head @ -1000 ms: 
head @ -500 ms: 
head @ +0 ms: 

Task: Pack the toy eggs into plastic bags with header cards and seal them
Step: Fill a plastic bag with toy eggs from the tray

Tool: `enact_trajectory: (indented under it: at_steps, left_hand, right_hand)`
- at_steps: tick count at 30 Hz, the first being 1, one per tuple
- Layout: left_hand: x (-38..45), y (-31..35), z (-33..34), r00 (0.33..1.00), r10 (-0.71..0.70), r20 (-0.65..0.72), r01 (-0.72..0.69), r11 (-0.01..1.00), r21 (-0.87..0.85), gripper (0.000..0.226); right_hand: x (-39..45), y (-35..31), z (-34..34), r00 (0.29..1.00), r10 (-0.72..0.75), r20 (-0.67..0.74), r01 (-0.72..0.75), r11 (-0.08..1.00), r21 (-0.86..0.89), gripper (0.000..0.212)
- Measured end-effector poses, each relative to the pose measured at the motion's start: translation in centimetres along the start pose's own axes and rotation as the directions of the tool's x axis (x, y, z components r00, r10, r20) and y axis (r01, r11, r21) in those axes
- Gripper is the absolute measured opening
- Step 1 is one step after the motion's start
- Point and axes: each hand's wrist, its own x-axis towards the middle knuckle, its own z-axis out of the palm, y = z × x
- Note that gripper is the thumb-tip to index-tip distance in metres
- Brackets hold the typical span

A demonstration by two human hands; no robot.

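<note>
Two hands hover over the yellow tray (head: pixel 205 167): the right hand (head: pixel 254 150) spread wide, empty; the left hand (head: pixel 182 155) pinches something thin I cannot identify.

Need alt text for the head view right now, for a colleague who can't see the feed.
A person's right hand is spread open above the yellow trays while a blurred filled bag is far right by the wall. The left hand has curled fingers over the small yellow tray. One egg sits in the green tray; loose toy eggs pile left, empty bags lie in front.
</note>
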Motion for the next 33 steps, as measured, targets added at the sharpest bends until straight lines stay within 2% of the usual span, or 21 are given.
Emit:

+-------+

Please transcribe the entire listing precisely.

■ **Task response**
head @ -1000 ms: 
head @ -500 ms: 
head @ +0 ms: 

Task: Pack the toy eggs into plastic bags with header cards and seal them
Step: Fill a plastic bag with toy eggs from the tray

Tool: `enact_trajectory: (indented under it: at_steps, left_hand, right_hand)`
- at_steps: tick count at 30 Hz, the first being 1, one per tuple
- Layout: left_hand: x (-38..45), y (-31..35), z (-33..34), r00 (0.33..1.00), r10 (-0.71..0.70), r20 (-0.65..0.72), r01 (-0.72..0.69), r11 (-0.01..1.00), r21 (-0.87..0.85), gripper (0.000..0.226); right_hand: x (-39..45), y (-35..31), z (-34..34), r00 (0.29..1.00), r10 (-0.72..0.75), r20 (-0.67..0.74), r01 (-0.72..0.75), r11 (-0.08..1.00), r21 (-0.86..0.89), gripper (0.000..0.212)
- Measured end-effector poses, each relative to the pose measured at the motion's start: translation in centimetres along the start pose's own axes and rotation as the directions of the tool's x axis (x, y, z components r00, r10, r20) and y axis (r01, r11, r21) in those axes
- Gripper is the absolute measured opening
- Step 1 is one step after the motion's start
- Point and axes: each hand's wrist, its own x-axis towards the middle knuckle, its own z-axis out of the palm, y = z × x
- Note that gripper is the thumb-tip to index-tip distance in metres
- Brackets hold the typical span

A demonstration by two human hands; no robot.

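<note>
Two hands hover over the yellow tray (head: pixel 205 167): the right hand (head: pixel 254 150) spread wide, empty; the left hand (head: pixel 182 155) pinches something thin I cannot identify.

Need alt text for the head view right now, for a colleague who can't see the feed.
A person's right hand is spread open above the yellow trays while a blurred filled bag is far right by the wall. The left hand has curled fingers over the small yellow tray. One egg sits in the green tray; loose toy eggs pile left, empty bags lie in front.
</note>
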Motion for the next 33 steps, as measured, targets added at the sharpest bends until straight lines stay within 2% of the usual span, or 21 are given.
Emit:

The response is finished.